San Marino. Terreni pubblici in concessione d’uso, non più vendita. Lo sviluppo delle aziende è garantito. E così pure il patrimonio dello Stato … di Alberto Forcellini

Terreni pubblici, vendita o concessione? Il dibattito ha acceso la politica e i giornali quando, nei mesi scorsi, di fronte alla richiesta di estensione da parte di due aziende su piccole porzioni di terreno pubblico, ne nacque una profonda divergenza di vedute all’interno della maggioranza: da una parte la Dc, propensa alla vendita; dall’altra Rete, sostenitrice della concessione d’uso per evitare il depauperamento del patrimonio dello Stato. Un’occasione troppo ghiotta per l’opposizione, a cui basta anche molto meno per alzare il polverone ed insinuarsi nelle divergenze di pensiero. Libera accusa Rete di non volere lo sviluppo delle aziende, cerca accordi sottobanco, manifesta ricatti: o fate come diciamo noi, se no non votiamo. Lo scenario è di uno squallore disarmante, tanto da far arrabbiare anche il Segretario Canti. Ciò nonostante, la querelle dilaga sui giornali con il solito intento strumentale. I titoli sono ancora peggiori di quello che è successo in aula.

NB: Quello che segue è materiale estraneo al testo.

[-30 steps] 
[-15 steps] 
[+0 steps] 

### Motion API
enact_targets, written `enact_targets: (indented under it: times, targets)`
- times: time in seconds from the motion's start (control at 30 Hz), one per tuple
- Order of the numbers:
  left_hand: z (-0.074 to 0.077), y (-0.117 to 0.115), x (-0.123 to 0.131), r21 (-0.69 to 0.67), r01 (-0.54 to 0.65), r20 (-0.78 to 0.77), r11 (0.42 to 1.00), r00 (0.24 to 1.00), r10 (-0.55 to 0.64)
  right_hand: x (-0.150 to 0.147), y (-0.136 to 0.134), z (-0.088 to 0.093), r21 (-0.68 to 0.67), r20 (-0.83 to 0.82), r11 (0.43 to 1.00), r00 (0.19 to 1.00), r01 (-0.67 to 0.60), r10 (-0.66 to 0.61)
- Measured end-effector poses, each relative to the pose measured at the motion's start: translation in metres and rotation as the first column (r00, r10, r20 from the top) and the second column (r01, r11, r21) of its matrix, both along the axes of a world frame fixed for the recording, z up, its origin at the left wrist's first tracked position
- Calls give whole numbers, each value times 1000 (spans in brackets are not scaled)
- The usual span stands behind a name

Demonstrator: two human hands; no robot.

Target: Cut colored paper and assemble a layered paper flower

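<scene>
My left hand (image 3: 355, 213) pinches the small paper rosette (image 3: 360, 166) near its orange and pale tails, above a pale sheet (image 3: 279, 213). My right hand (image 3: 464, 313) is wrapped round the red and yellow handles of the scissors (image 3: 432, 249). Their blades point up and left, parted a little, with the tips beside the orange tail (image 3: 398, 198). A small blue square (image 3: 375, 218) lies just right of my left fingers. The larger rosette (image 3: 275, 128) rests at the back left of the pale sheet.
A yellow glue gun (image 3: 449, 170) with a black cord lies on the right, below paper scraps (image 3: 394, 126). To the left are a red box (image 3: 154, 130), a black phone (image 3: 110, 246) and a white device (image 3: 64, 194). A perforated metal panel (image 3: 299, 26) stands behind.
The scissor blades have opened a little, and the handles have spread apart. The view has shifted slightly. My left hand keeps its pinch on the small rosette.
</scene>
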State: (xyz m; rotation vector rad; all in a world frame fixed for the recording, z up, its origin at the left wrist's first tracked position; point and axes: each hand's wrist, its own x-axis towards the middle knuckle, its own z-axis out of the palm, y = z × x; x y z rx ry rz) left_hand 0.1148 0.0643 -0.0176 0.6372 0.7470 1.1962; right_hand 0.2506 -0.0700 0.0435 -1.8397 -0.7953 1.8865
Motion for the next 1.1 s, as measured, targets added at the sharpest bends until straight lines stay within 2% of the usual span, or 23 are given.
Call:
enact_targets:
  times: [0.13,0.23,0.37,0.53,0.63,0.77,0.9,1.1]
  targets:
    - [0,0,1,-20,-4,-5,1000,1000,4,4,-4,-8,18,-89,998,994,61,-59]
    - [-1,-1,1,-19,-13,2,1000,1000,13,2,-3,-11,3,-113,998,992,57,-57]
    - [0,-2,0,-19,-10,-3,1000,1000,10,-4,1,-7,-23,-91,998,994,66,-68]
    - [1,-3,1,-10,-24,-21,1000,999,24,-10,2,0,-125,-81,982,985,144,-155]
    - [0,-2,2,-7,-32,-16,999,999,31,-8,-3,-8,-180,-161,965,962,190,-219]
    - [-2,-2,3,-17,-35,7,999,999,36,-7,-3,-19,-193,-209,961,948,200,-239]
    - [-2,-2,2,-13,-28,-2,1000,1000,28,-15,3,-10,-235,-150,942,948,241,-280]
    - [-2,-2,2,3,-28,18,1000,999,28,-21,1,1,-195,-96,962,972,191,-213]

Il governo sospende le pratiche e procede ad ulteriori confronti e approfondimenti. Non sapremo mai quello che si sono detti in quelle riunioni di maggioranza, ma il ragionamento può essere andato solo su un certo registro. Infatti, se davvero il territorio è un bene comune, è doveroso interrogarsi nel momento in cui si progetta lo sviluppo in quanto non lo si può pensare separato dal sistema. Infatti ogni comportamento determina conseguenze a cascata su tutti i settori: quello economico, produttivo, sociale.

Se ognuno cerca solo la sua soddisfazione, qualcun altro ne avrà un danno, si innescano meccanismi di emulazione, saltano gli equilibri, si moltiplicano le distorsioni.

I famosi frustoli sono per lo più frutto di Varianti di PRG e di Piani Particolareggiati. Cioè di strumenti urbanistici sempre usati per aumentare le volumetrie o cambiare le destinazioni d’uso. Così si creano pezzetti di terreno, apparentemente di alcun valore, la cui alienazione potrebbe sembrare una questione minimale. Ma passa anche il messaggio che tutto è modificabile, tutto è vendibile. Nel tempo, il patrimonio dello Stato è stato impoverito in questo modo, senza aver ricevuto nulla in cambio, perché i prezzi di vendita sono sempre stati molto al di sotto di quelli di mercato. Anzi, non è mancato neppure qualche investimento a puri fini speculativi.

Poi c’è il settore agricolo, che spesso può avere necessità di allargare i terreni di proprietà privata per la coltivazione o per il pascolo sfruttando parti del demanio. E così, il problema diventa sempre più grande.

Il territorio non si può comprare, non si può allargare, non si può riprodurre ed è un bene di tutti: se lo si dà via, non è più bene di tutti. La vendita fa venir meno l’uso governativo, ma soprattutto toglie qualcosa al patrimonio pubblico, cioè della comunità. Per questo deve essere tutelato, protetto, conservato e tramandato alle future generazioni. Se tutto ciò è vero, occorre ragionare anche nell’ottica del prossimo PRG affinché non succeda come con la legge urbanistica del ’92, ancora in vigore, che ha prodotto 8 mila appartamenti sfitti e una serie inaccettabile di ecomostri da Chiesanuova a Dogana.

Se il sistema non dà regole chiare e attrattive per le aziende sane che vogliono investire, si è visto che si possono trovare gli escamotage anche sulla legge principe della pianificazione urbanistica. Ecco perché è importante impostare i giusti ragionamenti sul nuovo PRG, che dovrebbe andare in Consiglio in tempi assai brevi. Meccanismi chiari, trasparenti, uguali per tutti, senza privilegi per nessuno. Il beneficio deve essere sempre garantito a tutta la comunità e non ai soliti furbetti.

Alla luce della decisione adottata dal governo e dalla maggioranza, approvata dall’aula consiliare nella seduta di ottobre per la concessione di piccole porzioni di terreno pubblico ad aziende sane, con progetti di sviluppo, appare dunque una scelta molto appropriata. La concessione, prevista per 40 anni, può essere rinnovata senza limiti temporali. Ma il patrimonio dello Stato rimane integro e intonso.

E alla luce del risultato appare ancora più squallida la battaglia di Libera per creare scompiglio. Tant’è vero che si è ben guardata dal suggerire altri titoloni sulla vendita dei terreni pubblici! Anzi, sulla mancata vendita, pur affiancando le aziende nei loro progetti di sviluppo.